→ **What is being asked**: Your answer should reproduce every line of the material in which the word "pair" occurs.

━━━━━━

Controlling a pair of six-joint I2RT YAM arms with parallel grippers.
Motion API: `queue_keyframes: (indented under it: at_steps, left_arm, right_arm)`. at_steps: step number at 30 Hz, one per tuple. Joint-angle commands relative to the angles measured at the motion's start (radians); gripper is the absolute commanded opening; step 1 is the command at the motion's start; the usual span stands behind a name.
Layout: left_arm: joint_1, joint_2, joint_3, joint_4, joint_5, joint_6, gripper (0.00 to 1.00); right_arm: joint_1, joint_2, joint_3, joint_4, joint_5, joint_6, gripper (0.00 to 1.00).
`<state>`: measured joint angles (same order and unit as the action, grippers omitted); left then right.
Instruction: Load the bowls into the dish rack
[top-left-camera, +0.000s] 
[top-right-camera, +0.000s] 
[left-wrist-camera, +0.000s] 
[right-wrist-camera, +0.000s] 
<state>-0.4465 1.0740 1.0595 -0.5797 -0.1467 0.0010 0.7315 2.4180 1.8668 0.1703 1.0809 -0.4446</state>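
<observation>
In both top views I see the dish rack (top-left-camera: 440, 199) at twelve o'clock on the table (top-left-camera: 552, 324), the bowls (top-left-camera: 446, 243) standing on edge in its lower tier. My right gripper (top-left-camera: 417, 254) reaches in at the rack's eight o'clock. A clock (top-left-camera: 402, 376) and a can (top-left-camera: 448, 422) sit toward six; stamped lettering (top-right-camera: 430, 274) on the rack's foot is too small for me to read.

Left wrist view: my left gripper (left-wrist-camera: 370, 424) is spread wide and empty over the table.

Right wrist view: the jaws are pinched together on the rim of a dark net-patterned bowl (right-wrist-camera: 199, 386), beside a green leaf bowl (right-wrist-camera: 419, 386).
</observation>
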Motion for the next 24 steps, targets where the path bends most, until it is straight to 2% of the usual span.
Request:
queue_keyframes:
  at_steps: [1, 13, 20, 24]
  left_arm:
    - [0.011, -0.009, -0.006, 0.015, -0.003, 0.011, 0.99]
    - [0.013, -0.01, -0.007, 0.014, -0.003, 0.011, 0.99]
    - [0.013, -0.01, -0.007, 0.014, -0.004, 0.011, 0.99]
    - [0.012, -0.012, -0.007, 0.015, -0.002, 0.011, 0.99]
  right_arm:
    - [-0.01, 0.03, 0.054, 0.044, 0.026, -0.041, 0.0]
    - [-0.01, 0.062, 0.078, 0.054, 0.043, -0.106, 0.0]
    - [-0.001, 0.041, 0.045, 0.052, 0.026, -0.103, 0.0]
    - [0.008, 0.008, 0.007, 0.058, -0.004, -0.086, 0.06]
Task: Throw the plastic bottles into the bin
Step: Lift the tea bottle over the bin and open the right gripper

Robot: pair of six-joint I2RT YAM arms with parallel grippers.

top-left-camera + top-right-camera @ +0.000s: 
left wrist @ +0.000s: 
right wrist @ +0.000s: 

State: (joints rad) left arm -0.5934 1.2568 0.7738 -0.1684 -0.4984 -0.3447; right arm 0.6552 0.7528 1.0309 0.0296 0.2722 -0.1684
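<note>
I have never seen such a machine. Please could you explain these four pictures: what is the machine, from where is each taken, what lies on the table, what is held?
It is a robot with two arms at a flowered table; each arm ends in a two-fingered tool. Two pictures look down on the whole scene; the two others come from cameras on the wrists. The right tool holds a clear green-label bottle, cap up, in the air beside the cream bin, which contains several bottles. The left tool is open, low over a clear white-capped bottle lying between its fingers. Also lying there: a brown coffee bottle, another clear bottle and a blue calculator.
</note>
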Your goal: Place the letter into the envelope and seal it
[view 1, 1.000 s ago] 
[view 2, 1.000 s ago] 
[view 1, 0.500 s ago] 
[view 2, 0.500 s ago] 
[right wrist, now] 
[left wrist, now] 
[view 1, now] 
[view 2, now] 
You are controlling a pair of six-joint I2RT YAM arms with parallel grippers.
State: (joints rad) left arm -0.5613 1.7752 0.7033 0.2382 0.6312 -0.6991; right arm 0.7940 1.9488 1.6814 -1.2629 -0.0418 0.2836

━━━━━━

→ **Response below**:
Controlling a pair of six-joint I2RT YAM arms with parallel grippers.
Robot: pair of six-joint I2RT YAM arms with parallel grippers.
You are controlling a pair of six-joint I2RT YAM arms with parallel grippers.

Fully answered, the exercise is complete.